An exact reproduction of the listing, minus the pictures, is the required output.

----------------

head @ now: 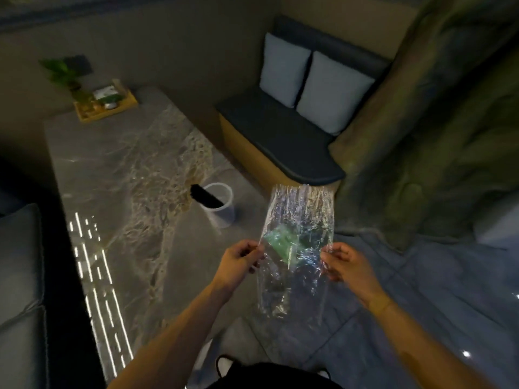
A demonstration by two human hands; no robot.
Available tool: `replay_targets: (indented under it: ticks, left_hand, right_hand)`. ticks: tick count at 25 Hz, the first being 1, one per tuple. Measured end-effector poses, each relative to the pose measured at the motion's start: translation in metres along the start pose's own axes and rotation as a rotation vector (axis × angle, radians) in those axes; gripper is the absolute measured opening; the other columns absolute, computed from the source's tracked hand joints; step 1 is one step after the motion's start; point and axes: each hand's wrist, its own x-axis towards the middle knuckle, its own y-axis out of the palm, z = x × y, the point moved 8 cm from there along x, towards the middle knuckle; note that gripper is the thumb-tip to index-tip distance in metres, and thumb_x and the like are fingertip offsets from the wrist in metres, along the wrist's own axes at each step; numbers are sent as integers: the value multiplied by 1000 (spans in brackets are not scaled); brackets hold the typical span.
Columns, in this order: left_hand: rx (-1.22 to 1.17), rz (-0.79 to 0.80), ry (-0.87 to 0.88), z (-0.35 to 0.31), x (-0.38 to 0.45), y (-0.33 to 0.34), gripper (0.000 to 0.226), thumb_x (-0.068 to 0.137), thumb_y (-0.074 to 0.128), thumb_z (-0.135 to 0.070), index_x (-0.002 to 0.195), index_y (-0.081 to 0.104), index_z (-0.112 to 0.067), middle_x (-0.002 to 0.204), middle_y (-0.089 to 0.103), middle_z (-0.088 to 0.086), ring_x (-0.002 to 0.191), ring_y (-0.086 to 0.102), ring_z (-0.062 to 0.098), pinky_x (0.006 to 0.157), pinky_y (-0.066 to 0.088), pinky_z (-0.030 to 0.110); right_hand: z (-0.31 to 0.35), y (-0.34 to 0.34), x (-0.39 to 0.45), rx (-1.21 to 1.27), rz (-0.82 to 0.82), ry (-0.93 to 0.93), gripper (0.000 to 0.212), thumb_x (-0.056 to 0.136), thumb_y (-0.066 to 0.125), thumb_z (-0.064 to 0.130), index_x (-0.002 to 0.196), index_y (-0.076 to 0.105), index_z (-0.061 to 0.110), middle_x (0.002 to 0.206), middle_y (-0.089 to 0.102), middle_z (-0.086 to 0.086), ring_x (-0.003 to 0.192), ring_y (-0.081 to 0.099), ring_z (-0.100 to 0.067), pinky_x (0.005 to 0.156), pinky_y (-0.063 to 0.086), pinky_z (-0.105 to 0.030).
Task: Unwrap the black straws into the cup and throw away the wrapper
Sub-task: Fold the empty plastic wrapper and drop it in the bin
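Observation:
A clear crinkled plastic wrapper (299, 220) with a green label hangs spread between my hands, past the table's right edge and above the floor. My left hand (238, 262) pinches its left edge. My right hand (344, 263) pinches its right edge. The wrapper looks empty. A bundle of black straws (205, 196) leans inside a clear plastic cup (222, 211) that stands near the right edge of the marble table (118, 169), a little left of and beyond the wrapper.
A wooden tray (105, 103) with a small plant and jars sits at the table's far corner. A dark bench (280, 136) with two pale cushions stands beyond. A rock-like wall (435, 122) rises at right. A grey sofa cushion (19, 262) lies at left.

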Motion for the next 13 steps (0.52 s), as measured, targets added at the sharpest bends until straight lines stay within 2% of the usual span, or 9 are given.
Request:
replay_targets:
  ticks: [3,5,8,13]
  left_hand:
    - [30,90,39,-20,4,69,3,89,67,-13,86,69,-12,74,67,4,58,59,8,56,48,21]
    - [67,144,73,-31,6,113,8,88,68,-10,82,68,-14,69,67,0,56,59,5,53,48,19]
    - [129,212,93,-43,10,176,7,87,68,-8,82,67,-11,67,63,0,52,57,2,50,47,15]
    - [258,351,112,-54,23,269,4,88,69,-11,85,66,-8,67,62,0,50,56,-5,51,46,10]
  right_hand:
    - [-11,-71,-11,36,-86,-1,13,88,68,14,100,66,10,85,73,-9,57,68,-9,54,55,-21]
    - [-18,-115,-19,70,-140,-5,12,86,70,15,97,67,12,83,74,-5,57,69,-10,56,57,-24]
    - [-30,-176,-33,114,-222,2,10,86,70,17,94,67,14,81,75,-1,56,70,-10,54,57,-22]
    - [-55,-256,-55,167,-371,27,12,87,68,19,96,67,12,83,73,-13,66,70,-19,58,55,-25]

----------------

◆ **Answer below**
head @ now: 
A demonstration by two human hands; no robot.
Available tool: `replay_targets: (indented under it: ticks, left_hand, right_hand)`. ticks: tick count at 25 Hz, the first being 1, one per tuple. Measured end-effector poses, each relative to the pose measured at the motion's start: translation in metres along the start pose's own axes and rotation as a rotation vector (axis × angle, radians) in those axes; gripper is the absolute measured opening; the other columns absolute, computed from the source's tracked hand joints; step 1 is one step after the motion's start; point and axes: each hand's wrist, its own x-axis towards the middle knuckle, its own y-axis out of the palm, z = x × y, the point moved 8 cm from there along x, towards the middle knuckle; note that gripper is the thumb-tip to index-tip distance in metres, and thumb_x and the like are fingertip offsets from the wrist in metres, along the wrist's own axes at each step; numbers are sent as integers: the value multiplied by 1000 (spans in brackets are not scaled); brackets hold the typical span.
Columns, in this order: left_hand: rx (-1.22 to 1.17), rz (-0.79 to 0.80), ry (-0.87 to 0.88), z (-0.35 to 0.31), x (-0.38 to 0.45), y (-0.33 to 0.34), gripper (0.000 to 0.226), thumb_x (-0.068 to 0.137), thumb_y (-0.074 to 0.128), thumb_z (-0.135 to 0.070), index_x (-0.002 to 0.195), index_y (-0.081 to 0.104), index_z (-0.112 to 0.067), middle_x (-0.002 to 0.204), middle_y (-0.089 to 0.103), middle_z (-0.088 to 0.086), ring_x (-0.002 to 0.191), ring_y (-0.086 to 0.102), ring_z (-0.062 to 0.098), pinky_x (0.006 to 0.157), pinky_y (-0.066 to 0.088), pinky_z (-0.030 to 0.110); right_hand: z (-0.31 to 0.35), y (-0.34 to 0.34), x (-0.39 to 0.45), rx (-1.21 to 1.27), rz (-0.82 to 0.82), ry (-0.93 to 0.93), gripper (0.000 to 0.212), thumb_x (-0.056 to 0.136), thumb_y (-0.066 to 0.125), thumb_z (-0.064 to 0.130), index_x (-0.002 to 0.196), index_y (-0.076 to 0.105), index_z (-0.061 to 0.110), middle_x (0.002 to 0.206), middle_y (-0.089 to 0.102), middle_z (-0.086 to 0.086), ring_x (-0.003 to 0.192), ring_y (-0.081 to 0.099), ring_z (-0.100 to 0.067), pinky_x (0.005 to 0.156), pinky_y (-0.063 to 0.086), pinky_z (-0.105 to 0.030).
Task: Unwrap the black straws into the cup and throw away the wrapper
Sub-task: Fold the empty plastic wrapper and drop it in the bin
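Observation:
A clear crinkled plastic wrapper (299, 220) with a green label hangs spread between my hands, past the table's right edge and above the floor. My left hand (238, 262) pinches its left edge. My right hand (344, 263) pinches its right edge. The wrapper looks empty. A bundle of black straws (205, 196) leans inside a clear plastic cup (222, 211) that stands near the right edge of the marble table (118, 169), a little left of and beyond the wrapper.
A wooden tray (105, 103) with a small plant and jars sits at the table's far corner. A dark bench (280, 136) with two pale cushions stands beyond. A rock-like wall (435, 122) rises at right. A grey sofa cushion (19, 262) lies at left.
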
Motion for the next 13 steps (0.52 s), as measured, targets added at the sharpest bends until straight lines stay within 2% of the usual span, or 9 are given.
Request:
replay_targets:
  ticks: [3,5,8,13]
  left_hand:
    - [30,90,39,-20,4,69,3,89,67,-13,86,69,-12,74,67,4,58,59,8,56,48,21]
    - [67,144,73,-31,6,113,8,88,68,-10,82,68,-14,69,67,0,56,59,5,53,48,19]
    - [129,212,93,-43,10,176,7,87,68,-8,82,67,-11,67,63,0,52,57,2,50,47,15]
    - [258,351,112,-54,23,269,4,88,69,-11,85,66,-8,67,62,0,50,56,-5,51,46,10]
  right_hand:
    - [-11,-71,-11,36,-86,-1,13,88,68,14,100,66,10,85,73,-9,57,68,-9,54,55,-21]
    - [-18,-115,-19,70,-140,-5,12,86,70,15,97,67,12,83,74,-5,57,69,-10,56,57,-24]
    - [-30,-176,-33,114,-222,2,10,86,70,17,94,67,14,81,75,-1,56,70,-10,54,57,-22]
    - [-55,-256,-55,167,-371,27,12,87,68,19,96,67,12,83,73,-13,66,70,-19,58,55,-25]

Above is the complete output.